Mainstream scientific opinion on the internal structure of the Moon overwhelmingly supports a solid internal structure with a thin crust, an extensive mantle and a small denser core.
|Denser at Core||< 0.4|
|All Mass at Core||0.0|
The moment of inertia factor is a number, ranging from 0 to .67, that represents the distribution of mass in a spherical body. A moment of inertia factor of 0 represents a body with all its mass concentrated at its central core, while a factor of .67 represents a perfectly hollow sphere. A moment of inertia factor of 0.4 corresponds to a sphere of uniform density, while factors less than 0.4 represent bodies with cores that are more dense than their surfaces.  The Earth, with its dense inner core, has a moment of inertia factor of 0.3307 
In 1965, astronomer Wallace John Eckert attempted to calculate the lunar moment of inertia factor using a novel analysis of the Moon's perigee and node.
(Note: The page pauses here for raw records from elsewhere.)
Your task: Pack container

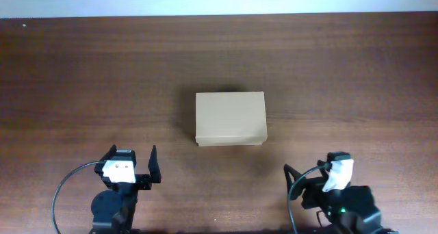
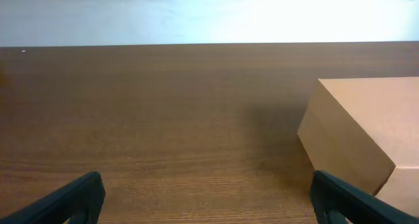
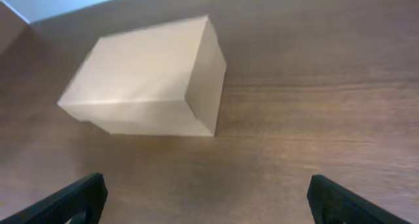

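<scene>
Container point(image 1: 230, 118) shut, centred on worktop point(image 1: 82, 76), within reach of either side. Left fingers point(image 2: 72, 201) and right fingers point(image 3: 334, 201) spread wide, empty, held back, likely leaving approach room for lid.

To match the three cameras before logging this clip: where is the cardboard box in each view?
Overhead: cardboard box at centre of frame.
Left wrist: box at the right edge, partly cut off.
Right wrist: box upper left of centre, whole.
Shared landmark: the table and its far edge against the pale wall.
</scene>
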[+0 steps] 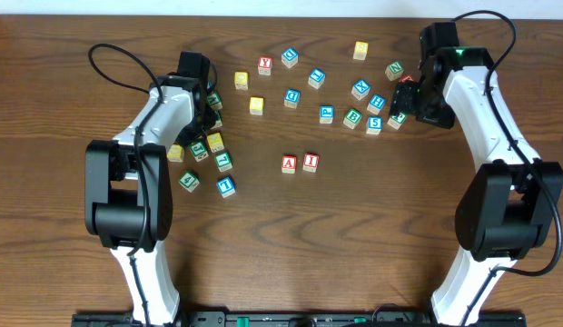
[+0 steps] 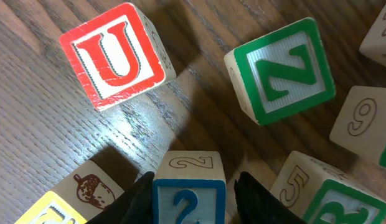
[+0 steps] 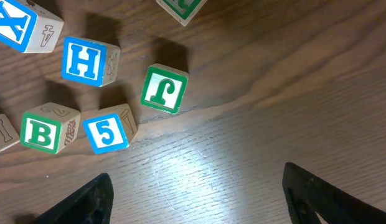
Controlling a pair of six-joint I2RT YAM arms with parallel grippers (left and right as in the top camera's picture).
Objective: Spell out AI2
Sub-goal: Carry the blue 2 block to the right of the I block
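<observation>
Dark wood-grain worktop (image 1: 354, 245), alphabet cubes scattered over the far half; red "A" cube (image 1: 289, 163) and red "I" cube (image 1: 310, 162) sit side by side near the centre, reading A-I from the robot's side. Left tool (image 2: 190, 208) is clenched on the blue "2" cube (image 2: 188, 202), face up, in the left cluster near a red "U" cube (image 2: 112, 55); right tool (image 3: 196, 193) is released, jaws wide over bare wood, holding nothing. Judgement: the open slot lies just right of the "I", so the "2" must travel rightward and toward the robot, keeping square to the left-right row.
</observation>
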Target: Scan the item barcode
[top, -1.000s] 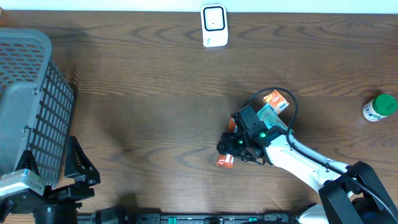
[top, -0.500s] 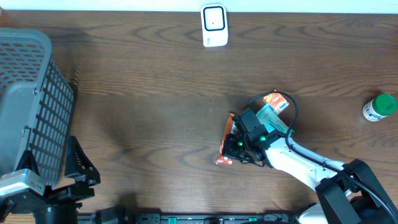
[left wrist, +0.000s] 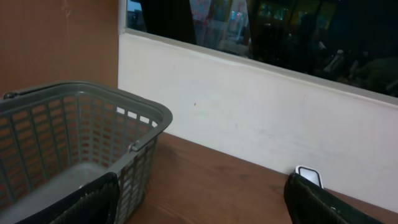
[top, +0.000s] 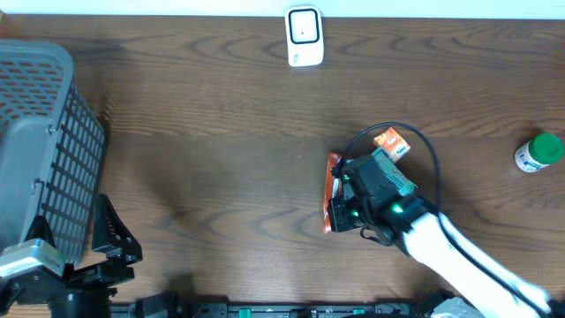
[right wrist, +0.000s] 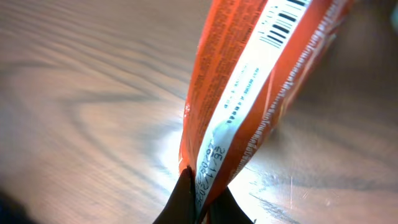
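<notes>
Packet: a long, flat pouch (right wrist: 249, 93) of glossy orange film. A white strip runs down one face, carrying fine black print, stamped digits near the pinched end and a barcode (right wrist: 283, 25) near the other end.
Right tool: the right tool (right wrist: 202, 208) has its dark tips together, clamped on the thin sealed edge of the pouch.
Pouch position: from overhead it lies lengthwise, near to far, just left of the wrist, right of the table's centre. Whether its free end touches the wood cannot be told.
Table: the table (top: 203, 132) is dark brown wood with a wavy grain and a soft sheen that mirrors the pouch.
Left tool: the left tool (left wrist: 202, 208) has its ribbed black fingers (left wrist: 93, 199) wide apart, holding nothing, at the near left corner.
Basket: a grey plastic basket (top: 79, 150) with lattice walls and a rounded rim, at the left edge.
Small pack: an orange and white pack (top: 391, 141) just behind the right wrist, inside a loop of black cable (top: 424, 141).
Bottle: a white bottle (top: 538, 152) with a green cap, well apart at the right edge.
Scanner: a white scanner (top: 304, 36), a rounded rectangle with a dark window, at the far edge by the pale wall (left wrist: 249, 112).
</notes>
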`<act>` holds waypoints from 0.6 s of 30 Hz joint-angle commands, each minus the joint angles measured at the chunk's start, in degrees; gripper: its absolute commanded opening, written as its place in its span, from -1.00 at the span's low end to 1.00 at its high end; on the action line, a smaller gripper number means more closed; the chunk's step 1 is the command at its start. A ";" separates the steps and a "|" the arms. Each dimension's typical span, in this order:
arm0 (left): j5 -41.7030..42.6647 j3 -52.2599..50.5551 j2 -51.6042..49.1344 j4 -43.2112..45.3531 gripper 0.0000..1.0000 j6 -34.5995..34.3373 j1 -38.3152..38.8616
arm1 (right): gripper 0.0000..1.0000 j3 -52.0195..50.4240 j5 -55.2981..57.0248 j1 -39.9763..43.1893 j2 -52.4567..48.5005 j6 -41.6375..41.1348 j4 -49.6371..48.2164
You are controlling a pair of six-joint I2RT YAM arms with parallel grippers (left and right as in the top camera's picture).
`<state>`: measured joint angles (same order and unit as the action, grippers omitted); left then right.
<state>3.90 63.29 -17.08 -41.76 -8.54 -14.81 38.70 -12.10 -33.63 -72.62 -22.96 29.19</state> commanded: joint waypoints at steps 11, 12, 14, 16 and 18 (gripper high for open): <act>-0.46 -0.13 0.42 -12.94 0.70 0.96 -0.17 | -0.97 1.60 -15.52 -0.22 16.13 17.92 8.81; -0.46 -0.13 0.42 -15.41 0.70 0.96 -0.17 | -0.97 1.88 -15.63 -0.22 16.68 17.92 8.72; -0.46 -0.13 0.42 -19.63 0.70 0.96 -0.17 | -0.97 2.36 -14.73 -0.22 17.05 17.92 8.11; -1.18 -0.13 0.42 -22.56 0.70 0.98 -0.17 | -0.97 2.82 -11.50 -0.20 16.85 17.88 7.13; -1.16 -0.13 0.42 -22.51 0.70 1.01 -0.17 | -0.97 2.89 -7.13 -0.20 16.31 17.05 4.87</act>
<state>3.68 63.20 -17.08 -64.29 -8.51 -14.81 39.81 -23.55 -33.63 -56.21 -6.83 35.53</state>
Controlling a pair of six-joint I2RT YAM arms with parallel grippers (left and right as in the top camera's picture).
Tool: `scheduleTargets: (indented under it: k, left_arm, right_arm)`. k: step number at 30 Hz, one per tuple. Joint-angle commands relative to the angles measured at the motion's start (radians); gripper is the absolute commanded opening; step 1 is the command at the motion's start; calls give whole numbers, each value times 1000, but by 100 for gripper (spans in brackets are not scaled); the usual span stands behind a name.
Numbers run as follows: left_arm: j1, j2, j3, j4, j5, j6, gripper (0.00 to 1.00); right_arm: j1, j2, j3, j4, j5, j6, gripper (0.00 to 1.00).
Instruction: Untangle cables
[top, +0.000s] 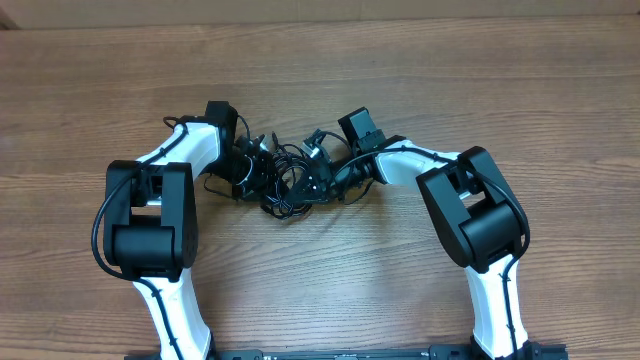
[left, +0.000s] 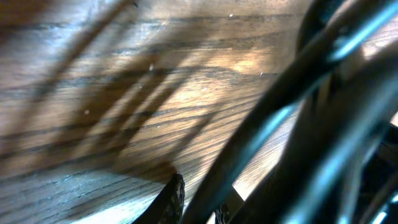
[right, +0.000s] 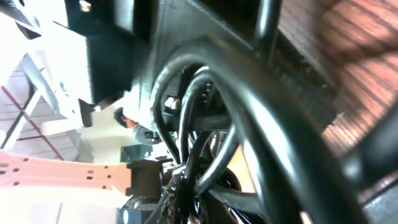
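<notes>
Thin black cables (left: 267, 121), blurred, crowd both wrist lenses; bundle lies tangled mid brown wooden table (top: 330, 70). Right gripper (top: 320, 172): clenched amid strands. Left gripper (top: 254, 163): buried in loops, grip cannot be told.

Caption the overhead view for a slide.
Left gripper and right gripper reach into a knot of black cables on the wooden table.

You've got the cables (top: 283, 192) knotted in one dark clump at the middle of the worktop (top: 320, 290). They're thin, black and glossy, looped over one another, with a few loose loops spilling toward the near edge.
</notes>
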Motion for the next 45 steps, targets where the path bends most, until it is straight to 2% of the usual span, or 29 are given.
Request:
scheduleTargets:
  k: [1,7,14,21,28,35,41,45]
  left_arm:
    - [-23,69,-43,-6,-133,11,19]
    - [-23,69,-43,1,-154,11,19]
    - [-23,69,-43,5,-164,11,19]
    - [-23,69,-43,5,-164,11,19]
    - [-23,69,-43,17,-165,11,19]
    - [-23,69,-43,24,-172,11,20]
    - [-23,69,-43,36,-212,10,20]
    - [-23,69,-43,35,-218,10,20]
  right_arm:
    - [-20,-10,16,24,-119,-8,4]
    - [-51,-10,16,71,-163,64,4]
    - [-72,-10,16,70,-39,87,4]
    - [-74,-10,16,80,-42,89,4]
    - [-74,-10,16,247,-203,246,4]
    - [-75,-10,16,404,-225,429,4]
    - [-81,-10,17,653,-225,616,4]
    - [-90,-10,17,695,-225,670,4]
His calculations suggested the Moon might be hollow, a result Eckert rejected as absurd. Subsequent analysis revealed Eckert had failed to account for nonuniformity of Earth's rotation in the orbital theory of the Moon. By 1968, other methods had allowed the Moon's moment of inertia factor to be accurately calculated at its accepted value.
From 1969 to 1973, five retroreflectors were installed on the Moon during the Apollo program (11, 14, and 15) and Lunokhod 1 and 2 missions. These reflectors made it possible to measure the distance between the surfaces of the Earth and the Moon using extremely precise laser ranging. True (physical) libration of the Moon measured via Lunar laser ranging constrains the moment of inertia factor to 0.394 ± 0.002. This is very close to the value for a solid object with radially constant density, which would be 0.4.
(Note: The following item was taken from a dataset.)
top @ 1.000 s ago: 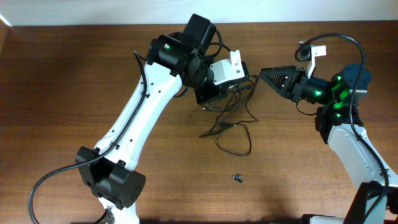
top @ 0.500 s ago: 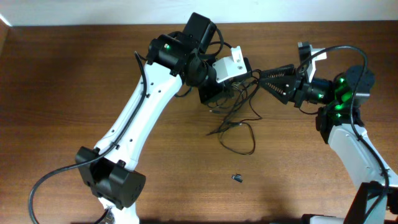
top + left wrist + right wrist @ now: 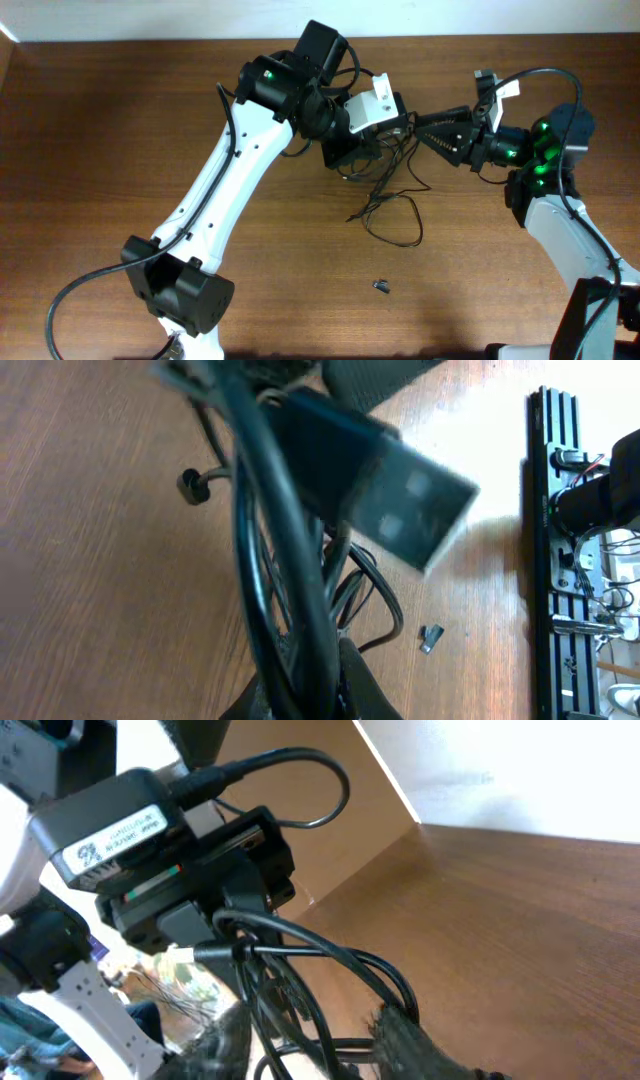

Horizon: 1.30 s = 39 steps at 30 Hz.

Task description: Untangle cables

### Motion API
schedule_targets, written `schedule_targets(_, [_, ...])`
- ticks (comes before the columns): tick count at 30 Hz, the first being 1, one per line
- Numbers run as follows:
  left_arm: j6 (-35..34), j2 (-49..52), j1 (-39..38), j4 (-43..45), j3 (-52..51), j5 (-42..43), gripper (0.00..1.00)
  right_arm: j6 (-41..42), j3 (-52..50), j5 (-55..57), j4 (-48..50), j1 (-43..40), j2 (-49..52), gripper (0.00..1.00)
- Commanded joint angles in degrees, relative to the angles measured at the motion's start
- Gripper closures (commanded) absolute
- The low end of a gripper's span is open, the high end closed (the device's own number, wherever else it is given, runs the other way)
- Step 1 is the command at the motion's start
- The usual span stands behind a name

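Cables (image 3: 380, 182) in left hand (image 3: 362, 150)

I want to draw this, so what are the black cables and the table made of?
The cables look like smooth black rubber or plastic outside: slightly shiny, bending into loose loops. The table looks like brown wood or wood-look laminate: streaky grain, dull sheen. Which one, I cannot tell.

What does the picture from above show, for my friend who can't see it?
Thin black cables are tangled over a brown wooden table. The left gripper pinches the bunch, and the right gripper pokes into it from the other side.
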Motion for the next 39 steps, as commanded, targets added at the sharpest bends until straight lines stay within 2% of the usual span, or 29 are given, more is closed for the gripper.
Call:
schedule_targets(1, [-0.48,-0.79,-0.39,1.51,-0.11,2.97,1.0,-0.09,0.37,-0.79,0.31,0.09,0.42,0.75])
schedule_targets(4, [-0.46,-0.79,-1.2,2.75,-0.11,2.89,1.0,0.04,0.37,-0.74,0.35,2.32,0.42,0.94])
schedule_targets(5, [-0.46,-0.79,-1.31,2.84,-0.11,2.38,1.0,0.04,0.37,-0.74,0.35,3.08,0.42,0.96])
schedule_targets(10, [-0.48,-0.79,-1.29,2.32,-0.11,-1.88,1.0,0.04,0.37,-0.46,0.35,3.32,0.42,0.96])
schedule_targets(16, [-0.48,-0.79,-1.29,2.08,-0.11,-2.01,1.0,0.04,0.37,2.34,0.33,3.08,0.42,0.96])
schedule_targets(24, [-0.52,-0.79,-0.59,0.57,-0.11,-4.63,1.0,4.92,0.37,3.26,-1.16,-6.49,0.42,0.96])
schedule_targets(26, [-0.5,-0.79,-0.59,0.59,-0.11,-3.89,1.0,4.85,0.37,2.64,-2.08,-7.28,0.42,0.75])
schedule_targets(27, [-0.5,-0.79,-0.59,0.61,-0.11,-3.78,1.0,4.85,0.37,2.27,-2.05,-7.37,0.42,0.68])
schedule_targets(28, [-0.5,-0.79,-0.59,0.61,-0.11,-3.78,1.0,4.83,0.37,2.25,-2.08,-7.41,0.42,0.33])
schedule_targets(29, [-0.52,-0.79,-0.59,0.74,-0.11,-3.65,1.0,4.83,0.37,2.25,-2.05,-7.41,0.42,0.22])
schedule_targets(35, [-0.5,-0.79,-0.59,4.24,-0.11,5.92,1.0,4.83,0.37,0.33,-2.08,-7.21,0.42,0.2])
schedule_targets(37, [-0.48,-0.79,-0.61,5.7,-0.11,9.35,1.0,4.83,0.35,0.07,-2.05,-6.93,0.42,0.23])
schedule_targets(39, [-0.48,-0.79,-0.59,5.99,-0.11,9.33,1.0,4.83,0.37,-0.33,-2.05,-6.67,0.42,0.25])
Main article: Lunar seismology
From 1969 through 1972, Apollo astronauts installed several seismographic measuring systems on the Moon and their data made available to scientists (such as those from the Apollo Lunar Surface Experiments Package). The Apollo 11 instrument functioned through August of the landing year. The instruments placed by the Apollo 12, 14, 15, and 16 missions were functional until they were switched off in 1977.
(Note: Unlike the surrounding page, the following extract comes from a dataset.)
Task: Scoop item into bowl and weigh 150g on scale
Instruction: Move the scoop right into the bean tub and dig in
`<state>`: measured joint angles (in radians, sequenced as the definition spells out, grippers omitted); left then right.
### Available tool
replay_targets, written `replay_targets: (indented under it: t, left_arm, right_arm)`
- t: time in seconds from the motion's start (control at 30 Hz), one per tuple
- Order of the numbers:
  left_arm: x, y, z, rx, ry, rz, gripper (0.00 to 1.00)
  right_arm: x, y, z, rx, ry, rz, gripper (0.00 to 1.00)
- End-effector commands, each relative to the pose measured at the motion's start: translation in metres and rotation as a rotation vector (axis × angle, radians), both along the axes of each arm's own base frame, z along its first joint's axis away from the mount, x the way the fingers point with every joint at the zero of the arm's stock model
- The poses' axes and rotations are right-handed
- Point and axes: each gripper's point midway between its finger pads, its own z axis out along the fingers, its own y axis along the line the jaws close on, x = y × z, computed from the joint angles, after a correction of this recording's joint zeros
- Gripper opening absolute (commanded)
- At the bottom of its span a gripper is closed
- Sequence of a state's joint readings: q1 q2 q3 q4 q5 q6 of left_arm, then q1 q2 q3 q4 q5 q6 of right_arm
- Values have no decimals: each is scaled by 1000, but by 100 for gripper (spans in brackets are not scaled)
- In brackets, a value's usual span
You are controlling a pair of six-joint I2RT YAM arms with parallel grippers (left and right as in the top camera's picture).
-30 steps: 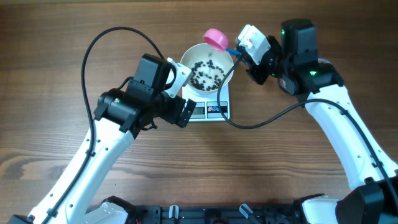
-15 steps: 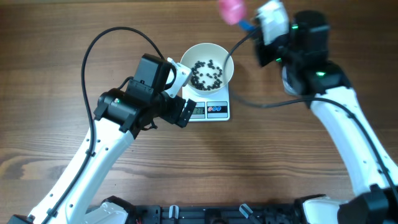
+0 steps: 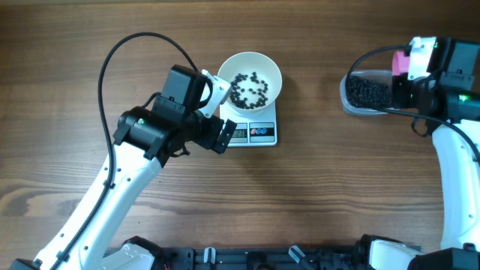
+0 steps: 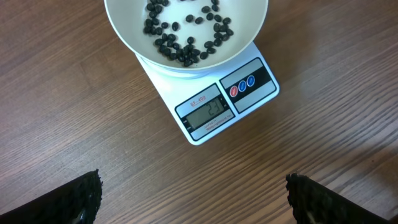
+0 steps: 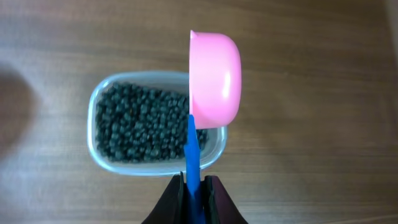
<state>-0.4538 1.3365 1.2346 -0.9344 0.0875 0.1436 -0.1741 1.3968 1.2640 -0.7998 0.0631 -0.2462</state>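
Swung right gripper (image 5: 194,182) from bowl (image 3: 273,72) to above tub (image 3: 346,94) of beads (image 5: 137,124), clenched on pink scoop (image 5: 214,78); left gripper (image 4: 194,196) released near scale (image 4: 205,115).

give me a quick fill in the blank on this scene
The bowl sits on the ____.
The right hand is shut on a ____ scoop.
The empty left hand is ____.
The scoop hangs above the clear ____ of beads.
Missing: scale, pink, open, tub.
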Motion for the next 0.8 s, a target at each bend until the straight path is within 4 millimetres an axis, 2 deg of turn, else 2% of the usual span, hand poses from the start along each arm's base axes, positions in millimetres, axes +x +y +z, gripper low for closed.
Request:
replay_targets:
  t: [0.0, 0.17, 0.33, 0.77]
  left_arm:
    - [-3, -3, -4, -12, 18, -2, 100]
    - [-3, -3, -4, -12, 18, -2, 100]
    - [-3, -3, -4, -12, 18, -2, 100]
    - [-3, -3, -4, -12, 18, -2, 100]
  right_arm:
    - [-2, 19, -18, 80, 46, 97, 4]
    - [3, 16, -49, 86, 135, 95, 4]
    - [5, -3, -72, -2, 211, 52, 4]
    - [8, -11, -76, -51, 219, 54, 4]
The existence of moonquakes was an unexpected discovery from seismometers. Analysis of lunar seismic data has helped constrain the thickness of the crust (~45 km) and mantle, as well as the core radius (~330 km).
In 1998, the United States launched the Lunar Prospector, which hosted the Doppler Gravity Experiment (DGE) -- the first polar, low-altitude mapping of the lunar gravity field. The Prospector DGE obtained data constituted the "first truly operational gravity map of the Moon". The purpose of the Lunar Prospector DGE was to learn about the surface and internal mass distribution of the Moon. This was accomplished by measuring the Doppler shift in the S-band tracking signal as it reaches Earth, which can be converted to spacecraft accelerations. The accelerations can be processed to provide estimates of the lunar gravity field. Estimates of the surface and internal mass distribution give information on the crust, lithosphere, and internal structure of the Moon.